[Recorded information]

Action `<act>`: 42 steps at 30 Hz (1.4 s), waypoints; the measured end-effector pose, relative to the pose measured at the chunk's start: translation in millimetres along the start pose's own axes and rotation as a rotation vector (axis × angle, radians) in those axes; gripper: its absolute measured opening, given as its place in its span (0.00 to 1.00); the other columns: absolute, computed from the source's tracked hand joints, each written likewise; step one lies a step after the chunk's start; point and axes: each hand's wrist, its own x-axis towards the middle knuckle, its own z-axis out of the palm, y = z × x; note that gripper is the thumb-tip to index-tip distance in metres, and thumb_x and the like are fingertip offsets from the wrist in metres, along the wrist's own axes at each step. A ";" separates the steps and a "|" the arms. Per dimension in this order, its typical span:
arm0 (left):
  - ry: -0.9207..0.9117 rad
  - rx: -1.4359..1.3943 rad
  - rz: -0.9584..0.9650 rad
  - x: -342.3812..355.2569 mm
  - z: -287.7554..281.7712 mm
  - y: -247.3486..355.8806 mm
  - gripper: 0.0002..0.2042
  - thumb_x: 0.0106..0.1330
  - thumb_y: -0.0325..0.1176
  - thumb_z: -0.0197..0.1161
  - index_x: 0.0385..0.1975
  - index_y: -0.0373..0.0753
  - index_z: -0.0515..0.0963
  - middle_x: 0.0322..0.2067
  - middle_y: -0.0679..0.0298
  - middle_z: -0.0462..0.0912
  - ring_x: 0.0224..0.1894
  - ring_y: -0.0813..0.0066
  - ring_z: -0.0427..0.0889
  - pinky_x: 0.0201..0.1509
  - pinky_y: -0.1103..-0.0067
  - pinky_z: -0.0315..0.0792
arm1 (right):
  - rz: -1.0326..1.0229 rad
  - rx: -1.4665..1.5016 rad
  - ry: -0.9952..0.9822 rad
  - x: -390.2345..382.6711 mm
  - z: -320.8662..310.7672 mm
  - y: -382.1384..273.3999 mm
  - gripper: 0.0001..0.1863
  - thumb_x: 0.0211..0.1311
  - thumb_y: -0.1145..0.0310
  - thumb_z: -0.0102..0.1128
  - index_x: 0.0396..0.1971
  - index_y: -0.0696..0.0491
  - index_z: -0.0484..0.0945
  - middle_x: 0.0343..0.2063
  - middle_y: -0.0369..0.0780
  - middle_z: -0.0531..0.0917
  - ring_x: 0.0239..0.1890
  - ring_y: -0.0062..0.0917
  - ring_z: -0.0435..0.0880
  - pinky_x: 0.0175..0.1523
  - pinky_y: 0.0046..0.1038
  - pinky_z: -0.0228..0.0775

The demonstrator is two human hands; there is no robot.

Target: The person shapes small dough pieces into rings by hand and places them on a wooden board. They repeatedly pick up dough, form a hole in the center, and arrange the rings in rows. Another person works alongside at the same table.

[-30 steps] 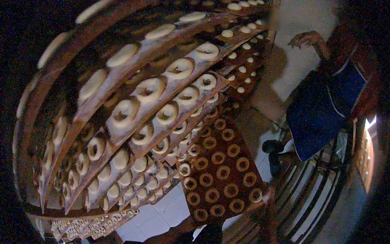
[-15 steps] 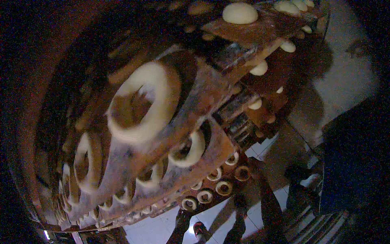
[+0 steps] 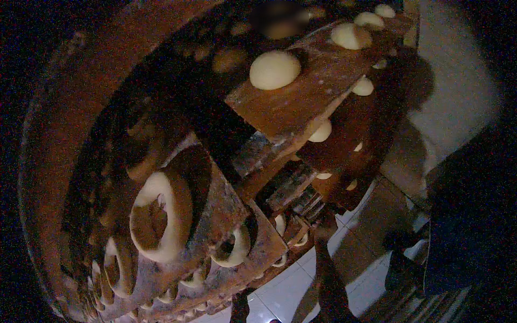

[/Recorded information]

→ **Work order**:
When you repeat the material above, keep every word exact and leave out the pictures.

→ **Written response**:
Action `<act>`: 42 steps at 30 Hz (1.4 s), waypoints; the measured end-effector pose, relative to the pose measured at the chunk's start: translation in millimetres along the start pose's own axes and rotation as a rotation vector (axis × angle, radians) in those axes; gripper: its absolute measured opening, given as its place in its span (0.00 to 1.00); the other columns: absolute, computed from the source's tracked hand joints, each written likewise; step one lies a step after the chunk's start; point and axes: each hand's wrist, its own x-axis towards the middle knuckle, its own z-axis out of the palm, y = z × x; note that gripper is the thumb-tip to index-tip distance in metres, and thumb_x and the like are fingertip offsets from the wrist in metres, along the wrist's own axes at each step. A ";" separates the steps and a "|" the arms. Per dimension in this order, its typical span:
arm0 (left):
  - ry: -0.9207..0.9117 rad
  - rx: -1.4359..1.3943 rad
  - rz: -0.9584..0.9650 rad
  - x: -342.3812..355.2569 mm
  - z: -287.7554..281.7712 mm
  - y: -247.3486..355.8806 mm
  - gripper: 0.0002..0.2042
  - thumb_x: 0.0106..0.1330
  - thumb_y: -0.0325..0.1176
  - thumb_z: -0.0197..0.1161
  - index_x: 0.0385..0.1975
  - index_y: -0.0373..0.0753
  - index_z: -0.0515..0.0963
  - middle_x: 0.0322..0.2067
  - middle_y: -0.0679..0.0298
  - middle_z: -0.0462..0.0912
  - ring_x: 0.0224..0.1894
  - ring_y: -0.0813..0.0066
  - ring_z: -0.0427..0.0889
  - pinky_x: 0.0201..0.1509
  - pinky_y: -0.1103..-0.0067
  - pinky_z: -0.0315..0.0792
arm1 (right):
  - rz: -1.0326..1.0229 rad
  - rx: -1.4665..1.5016 rad
  - ry: -0.9952..0.9822 rad
  - x: -390.2345..382.6711 mm
  - z: -320.8662..310.7672 mm
  - y: -382.1384..273.3999 mm
  - gripper: 0.0001..0.1863
  - thumb_x: 0.0211..0.1311
  - thumb_y: -0.1145..0.0310
  - thumb_z: -0.0102..0.1128
  - index_x: 0.0396..0.1971
  - index_y: -0.0696..0.0491
  - index_z: -0.0484..0.0945
  - middle_x: 0.0343..0.2063
  - middle_y: -0.0369..0.0780
  - middle_z: -0.0531..0.0917
  - ring_x: 0.0239..0.1890
  - ring_y: -0.0062..0.0917
  - ring_z: -0.0435..0.0880
  - pinky_x: 0.0175..0.1523
  - pinky_y: 0.0046..0.1038
  - pinky_z: -0.0228..0.0775

The demonstrator is two human hands; there is no robot.

Target: The person shapes small dough pieces into rings by hand and places them on a wooden board. They repeatedly pick up dough, form a hole in the center, and arrange the rings in rows. Another person works alongside at the same table.

[-30 steps] 
[-15 steps] 
[+0 steps] 

This answer requires nothing more.